Hearing soundtracks in three dimensions.
Spatial audio, also known as 3D audio or object-based audio, adds a 3rd dimension (height) to a surround sound system. Usually some number of pairs of height speakers are added (2, 4, or 6 is typical). The number of height speakers is denoted as the third number in a speaker layout notation, such as 7.1.4 (which indicates 7 speakers at listener level, 1 subwoofer and 4 height speakers). The terms 3D audio, object-based sound and spatial audio all describe the same thing.
Humans hear with two ears (binaural), giving our brains the ability to determine the location of the source of each sound we hear. There are several different ways that our brains do this, and these methods all work together in the human auditory system.

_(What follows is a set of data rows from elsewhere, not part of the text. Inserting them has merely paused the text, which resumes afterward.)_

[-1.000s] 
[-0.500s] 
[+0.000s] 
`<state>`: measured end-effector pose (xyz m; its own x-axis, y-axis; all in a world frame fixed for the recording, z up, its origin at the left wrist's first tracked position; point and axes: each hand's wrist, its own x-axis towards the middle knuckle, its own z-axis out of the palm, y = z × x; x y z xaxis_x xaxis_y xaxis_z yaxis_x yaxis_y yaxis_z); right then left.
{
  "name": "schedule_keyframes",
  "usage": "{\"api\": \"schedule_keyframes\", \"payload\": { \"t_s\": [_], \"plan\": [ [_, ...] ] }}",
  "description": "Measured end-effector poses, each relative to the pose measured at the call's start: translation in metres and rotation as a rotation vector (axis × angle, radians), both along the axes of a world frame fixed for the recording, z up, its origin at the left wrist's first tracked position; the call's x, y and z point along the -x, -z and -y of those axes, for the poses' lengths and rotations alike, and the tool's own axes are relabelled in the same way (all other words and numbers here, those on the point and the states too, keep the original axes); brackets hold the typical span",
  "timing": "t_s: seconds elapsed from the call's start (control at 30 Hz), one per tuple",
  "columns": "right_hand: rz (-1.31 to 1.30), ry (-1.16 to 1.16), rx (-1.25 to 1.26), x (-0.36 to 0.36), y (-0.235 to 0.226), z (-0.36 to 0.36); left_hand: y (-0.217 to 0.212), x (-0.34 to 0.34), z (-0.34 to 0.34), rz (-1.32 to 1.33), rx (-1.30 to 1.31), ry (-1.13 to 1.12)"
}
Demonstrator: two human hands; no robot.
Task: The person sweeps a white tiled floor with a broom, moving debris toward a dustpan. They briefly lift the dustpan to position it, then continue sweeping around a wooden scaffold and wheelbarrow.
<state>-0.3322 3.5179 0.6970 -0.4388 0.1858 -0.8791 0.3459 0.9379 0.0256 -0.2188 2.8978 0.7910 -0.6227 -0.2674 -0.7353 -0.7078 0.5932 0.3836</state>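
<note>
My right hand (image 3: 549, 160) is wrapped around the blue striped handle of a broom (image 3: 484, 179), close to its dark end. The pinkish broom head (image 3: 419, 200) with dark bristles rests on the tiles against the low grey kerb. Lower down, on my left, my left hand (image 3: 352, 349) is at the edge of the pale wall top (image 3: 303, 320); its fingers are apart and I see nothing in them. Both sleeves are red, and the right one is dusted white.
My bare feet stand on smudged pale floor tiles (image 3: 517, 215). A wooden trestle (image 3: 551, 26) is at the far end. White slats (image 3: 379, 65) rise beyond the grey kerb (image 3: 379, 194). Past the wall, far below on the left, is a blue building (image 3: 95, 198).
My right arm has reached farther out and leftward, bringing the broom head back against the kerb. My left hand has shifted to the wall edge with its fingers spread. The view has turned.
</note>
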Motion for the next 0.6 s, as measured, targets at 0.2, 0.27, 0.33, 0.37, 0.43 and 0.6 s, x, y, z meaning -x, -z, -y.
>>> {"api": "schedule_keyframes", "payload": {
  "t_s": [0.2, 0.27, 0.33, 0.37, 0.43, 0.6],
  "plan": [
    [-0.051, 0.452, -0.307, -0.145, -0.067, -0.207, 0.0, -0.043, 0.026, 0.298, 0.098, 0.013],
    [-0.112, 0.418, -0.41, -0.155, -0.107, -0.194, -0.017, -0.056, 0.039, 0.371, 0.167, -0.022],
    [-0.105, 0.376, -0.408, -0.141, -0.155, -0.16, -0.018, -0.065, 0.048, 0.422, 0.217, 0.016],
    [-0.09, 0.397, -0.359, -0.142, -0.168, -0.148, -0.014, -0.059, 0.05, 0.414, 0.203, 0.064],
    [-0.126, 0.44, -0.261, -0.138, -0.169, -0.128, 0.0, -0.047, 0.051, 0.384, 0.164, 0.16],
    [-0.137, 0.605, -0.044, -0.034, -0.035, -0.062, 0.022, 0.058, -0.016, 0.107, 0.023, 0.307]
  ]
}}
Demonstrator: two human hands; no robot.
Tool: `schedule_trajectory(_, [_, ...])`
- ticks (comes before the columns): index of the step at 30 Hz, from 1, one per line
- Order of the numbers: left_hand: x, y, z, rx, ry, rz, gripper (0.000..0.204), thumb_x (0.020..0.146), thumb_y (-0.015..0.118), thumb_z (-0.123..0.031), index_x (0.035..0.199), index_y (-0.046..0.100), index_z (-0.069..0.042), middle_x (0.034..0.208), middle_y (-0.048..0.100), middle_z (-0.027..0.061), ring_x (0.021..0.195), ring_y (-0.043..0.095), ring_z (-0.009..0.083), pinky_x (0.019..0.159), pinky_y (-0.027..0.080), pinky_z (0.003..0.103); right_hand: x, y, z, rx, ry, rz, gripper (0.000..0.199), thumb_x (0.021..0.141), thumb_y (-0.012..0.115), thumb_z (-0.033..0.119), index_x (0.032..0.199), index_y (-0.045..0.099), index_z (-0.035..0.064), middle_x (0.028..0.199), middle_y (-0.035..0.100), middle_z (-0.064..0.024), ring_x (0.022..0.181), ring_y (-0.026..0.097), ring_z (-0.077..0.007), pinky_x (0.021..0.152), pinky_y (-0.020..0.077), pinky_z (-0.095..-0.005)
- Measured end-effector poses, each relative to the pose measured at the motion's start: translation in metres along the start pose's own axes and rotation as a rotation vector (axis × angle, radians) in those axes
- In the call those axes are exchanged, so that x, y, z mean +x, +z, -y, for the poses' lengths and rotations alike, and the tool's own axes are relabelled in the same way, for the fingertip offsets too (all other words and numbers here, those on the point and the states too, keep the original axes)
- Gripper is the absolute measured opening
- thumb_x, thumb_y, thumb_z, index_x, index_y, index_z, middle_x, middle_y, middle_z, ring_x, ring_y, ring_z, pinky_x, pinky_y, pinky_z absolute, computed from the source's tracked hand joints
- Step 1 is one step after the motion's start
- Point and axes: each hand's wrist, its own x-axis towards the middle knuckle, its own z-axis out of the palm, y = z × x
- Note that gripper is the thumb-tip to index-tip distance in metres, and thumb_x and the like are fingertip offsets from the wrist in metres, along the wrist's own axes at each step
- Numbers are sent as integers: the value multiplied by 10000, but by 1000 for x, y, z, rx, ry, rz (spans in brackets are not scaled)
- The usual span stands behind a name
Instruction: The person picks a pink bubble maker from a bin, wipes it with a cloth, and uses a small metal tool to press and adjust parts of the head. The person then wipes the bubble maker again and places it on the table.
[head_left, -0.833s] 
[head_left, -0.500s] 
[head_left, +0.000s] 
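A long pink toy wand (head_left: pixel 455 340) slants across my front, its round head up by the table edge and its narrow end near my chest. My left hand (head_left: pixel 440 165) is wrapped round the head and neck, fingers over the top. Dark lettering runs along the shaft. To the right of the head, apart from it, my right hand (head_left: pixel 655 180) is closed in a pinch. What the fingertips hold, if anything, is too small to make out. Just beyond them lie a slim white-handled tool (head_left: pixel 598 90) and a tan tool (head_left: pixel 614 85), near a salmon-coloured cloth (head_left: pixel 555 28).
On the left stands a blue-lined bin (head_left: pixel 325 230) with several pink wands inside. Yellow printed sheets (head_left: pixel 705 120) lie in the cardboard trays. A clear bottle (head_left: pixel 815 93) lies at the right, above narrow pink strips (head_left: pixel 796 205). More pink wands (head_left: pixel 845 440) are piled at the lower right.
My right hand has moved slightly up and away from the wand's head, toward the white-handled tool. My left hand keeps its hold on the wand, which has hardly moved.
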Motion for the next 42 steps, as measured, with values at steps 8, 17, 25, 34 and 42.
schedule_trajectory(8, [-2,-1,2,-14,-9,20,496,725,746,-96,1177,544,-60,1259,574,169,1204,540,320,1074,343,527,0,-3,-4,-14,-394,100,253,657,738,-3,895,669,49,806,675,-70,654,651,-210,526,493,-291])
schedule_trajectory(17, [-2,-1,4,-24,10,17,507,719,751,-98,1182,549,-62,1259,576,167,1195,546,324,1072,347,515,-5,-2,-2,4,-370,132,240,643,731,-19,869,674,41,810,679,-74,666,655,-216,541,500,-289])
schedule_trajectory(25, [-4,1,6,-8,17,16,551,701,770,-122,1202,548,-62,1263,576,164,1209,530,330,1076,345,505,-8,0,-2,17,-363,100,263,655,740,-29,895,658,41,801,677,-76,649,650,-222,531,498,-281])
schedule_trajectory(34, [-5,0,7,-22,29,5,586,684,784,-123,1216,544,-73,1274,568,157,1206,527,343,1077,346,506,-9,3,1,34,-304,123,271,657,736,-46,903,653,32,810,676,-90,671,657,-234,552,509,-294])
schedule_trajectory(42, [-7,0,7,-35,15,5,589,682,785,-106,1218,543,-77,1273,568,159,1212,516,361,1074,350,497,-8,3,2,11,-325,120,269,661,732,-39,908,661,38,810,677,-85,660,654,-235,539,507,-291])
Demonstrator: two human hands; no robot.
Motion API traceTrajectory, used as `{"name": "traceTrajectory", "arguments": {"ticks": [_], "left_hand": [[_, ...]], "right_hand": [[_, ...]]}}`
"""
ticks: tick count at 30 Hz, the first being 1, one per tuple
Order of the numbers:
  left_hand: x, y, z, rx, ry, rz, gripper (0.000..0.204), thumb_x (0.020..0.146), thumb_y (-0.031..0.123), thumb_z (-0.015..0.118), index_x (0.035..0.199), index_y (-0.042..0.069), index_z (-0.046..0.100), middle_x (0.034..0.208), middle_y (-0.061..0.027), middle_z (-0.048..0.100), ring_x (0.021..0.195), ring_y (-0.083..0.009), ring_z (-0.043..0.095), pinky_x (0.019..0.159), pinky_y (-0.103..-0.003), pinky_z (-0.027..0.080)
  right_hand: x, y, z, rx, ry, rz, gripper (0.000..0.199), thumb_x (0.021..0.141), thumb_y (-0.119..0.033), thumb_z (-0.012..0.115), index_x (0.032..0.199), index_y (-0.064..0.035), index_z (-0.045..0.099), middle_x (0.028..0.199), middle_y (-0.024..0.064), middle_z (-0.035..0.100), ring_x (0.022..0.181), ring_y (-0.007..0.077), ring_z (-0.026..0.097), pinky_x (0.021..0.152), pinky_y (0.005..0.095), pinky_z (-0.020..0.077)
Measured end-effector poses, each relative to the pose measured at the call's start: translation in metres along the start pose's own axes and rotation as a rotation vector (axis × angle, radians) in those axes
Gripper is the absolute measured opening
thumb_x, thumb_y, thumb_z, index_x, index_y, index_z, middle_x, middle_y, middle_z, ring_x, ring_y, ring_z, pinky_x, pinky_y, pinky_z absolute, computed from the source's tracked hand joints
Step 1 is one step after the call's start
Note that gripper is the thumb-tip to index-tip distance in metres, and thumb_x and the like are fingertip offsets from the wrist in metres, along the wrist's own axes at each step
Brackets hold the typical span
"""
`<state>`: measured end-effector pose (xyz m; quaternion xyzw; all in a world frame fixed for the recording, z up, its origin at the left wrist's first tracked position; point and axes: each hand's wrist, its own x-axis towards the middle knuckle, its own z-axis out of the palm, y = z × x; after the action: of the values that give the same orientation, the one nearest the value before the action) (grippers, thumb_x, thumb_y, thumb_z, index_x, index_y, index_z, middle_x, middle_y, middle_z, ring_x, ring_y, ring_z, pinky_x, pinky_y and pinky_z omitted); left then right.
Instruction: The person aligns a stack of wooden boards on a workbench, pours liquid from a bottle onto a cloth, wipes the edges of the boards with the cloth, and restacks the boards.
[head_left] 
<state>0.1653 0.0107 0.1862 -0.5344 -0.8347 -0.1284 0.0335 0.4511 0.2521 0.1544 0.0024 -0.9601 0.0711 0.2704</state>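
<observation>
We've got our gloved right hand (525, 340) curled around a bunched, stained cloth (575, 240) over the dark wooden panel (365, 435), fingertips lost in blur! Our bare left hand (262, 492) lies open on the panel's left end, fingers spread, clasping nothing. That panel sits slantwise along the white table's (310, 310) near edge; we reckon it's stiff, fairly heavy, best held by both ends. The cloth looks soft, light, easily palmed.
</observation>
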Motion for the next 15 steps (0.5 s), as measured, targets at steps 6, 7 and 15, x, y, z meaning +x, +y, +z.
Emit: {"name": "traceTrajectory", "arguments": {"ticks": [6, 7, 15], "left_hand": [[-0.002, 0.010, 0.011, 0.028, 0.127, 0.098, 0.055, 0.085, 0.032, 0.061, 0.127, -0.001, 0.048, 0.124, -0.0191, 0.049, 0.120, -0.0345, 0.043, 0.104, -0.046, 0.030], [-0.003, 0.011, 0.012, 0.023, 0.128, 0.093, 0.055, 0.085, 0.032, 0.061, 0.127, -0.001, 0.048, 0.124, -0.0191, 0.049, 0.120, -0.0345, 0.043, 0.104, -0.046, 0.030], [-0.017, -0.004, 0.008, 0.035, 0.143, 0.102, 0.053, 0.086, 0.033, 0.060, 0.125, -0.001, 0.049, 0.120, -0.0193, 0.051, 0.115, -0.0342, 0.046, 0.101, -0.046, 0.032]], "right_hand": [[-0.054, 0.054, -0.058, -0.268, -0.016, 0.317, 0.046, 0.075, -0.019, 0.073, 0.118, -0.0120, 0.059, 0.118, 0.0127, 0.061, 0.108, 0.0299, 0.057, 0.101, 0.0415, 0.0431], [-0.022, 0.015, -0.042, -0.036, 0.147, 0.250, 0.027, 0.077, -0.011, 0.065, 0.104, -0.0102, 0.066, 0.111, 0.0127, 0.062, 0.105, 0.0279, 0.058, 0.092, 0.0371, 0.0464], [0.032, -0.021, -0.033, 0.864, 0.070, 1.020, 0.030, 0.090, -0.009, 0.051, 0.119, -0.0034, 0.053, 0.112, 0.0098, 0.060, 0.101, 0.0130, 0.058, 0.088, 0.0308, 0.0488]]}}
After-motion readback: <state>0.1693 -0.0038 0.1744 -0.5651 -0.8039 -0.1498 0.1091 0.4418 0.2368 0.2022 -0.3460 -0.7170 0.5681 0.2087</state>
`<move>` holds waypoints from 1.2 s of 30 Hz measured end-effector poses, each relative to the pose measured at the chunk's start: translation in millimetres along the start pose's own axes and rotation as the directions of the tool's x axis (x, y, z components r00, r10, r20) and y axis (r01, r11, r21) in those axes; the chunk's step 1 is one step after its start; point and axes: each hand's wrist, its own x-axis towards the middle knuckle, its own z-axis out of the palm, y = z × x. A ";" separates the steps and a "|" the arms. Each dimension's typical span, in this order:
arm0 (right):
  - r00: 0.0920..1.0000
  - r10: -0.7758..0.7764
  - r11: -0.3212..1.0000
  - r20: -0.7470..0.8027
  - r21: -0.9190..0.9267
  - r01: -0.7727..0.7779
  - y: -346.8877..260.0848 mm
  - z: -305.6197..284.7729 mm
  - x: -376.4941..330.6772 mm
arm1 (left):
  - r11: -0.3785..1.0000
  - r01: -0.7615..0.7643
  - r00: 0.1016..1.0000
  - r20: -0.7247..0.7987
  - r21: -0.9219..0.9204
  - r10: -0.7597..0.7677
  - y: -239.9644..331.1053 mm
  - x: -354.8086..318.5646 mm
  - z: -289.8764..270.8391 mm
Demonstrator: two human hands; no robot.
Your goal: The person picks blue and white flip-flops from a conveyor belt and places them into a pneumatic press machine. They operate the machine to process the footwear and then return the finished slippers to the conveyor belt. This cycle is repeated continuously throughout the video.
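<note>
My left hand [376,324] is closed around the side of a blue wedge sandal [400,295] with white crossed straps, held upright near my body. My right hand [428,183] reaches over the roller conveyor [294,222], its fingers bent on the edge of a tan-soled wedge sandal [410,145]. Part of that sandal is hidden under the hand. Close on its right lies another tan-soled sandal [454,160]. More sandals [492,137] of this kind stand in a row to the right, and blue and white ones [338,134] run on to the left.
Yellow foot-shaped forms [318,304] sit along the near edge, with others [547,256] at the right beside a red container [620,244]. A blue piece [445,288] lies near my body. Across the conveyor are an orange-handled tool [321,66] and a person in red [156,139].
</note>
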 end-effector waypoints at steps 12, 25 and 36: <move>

The Interaural Time Difference (ITD) is the difference in a sound’s arrival time at each ear. The ITD gives our brain a strong cue as to whether the sound is coming from the left or the right. For example, if a sound arrives in your right ear first, it is coming from the right. This relative phase difference tells the listener how far to the right or left the sound is, as opposed to straight ahead or behind the listener. At frequencies above 1600 Hz, the dimensions of the head are greater than the length of the sound waves, so it becomes impossible to determine direction based on the time-of-arrival difference in each ear. Your head is smaller than half the wavelength of the sound waves below 800 Hz. For these lower frequencies, the human auditory system can easily determine phase delays between both ears. However, below 80 Hz the phase difference relative to the sound wavelength becomes too small for a directional evaluation.
The Interaural Intensity Difference (IID) or Interaural Level Difference (ILD) is the amplitude difference of a sound at each ear. For example, if a sound arrives in your right ear first, it is not only coming from the right, but it will also be slightly louder in your right ear. This difference is mainly due to head shadowing. While these differences are larger at higher sound frequencies, interaural level differences are very low below 800 Hz and especially low below about 200 Hz. Given these differences, it’s difficult to determine input direction on the basis of level differences alone.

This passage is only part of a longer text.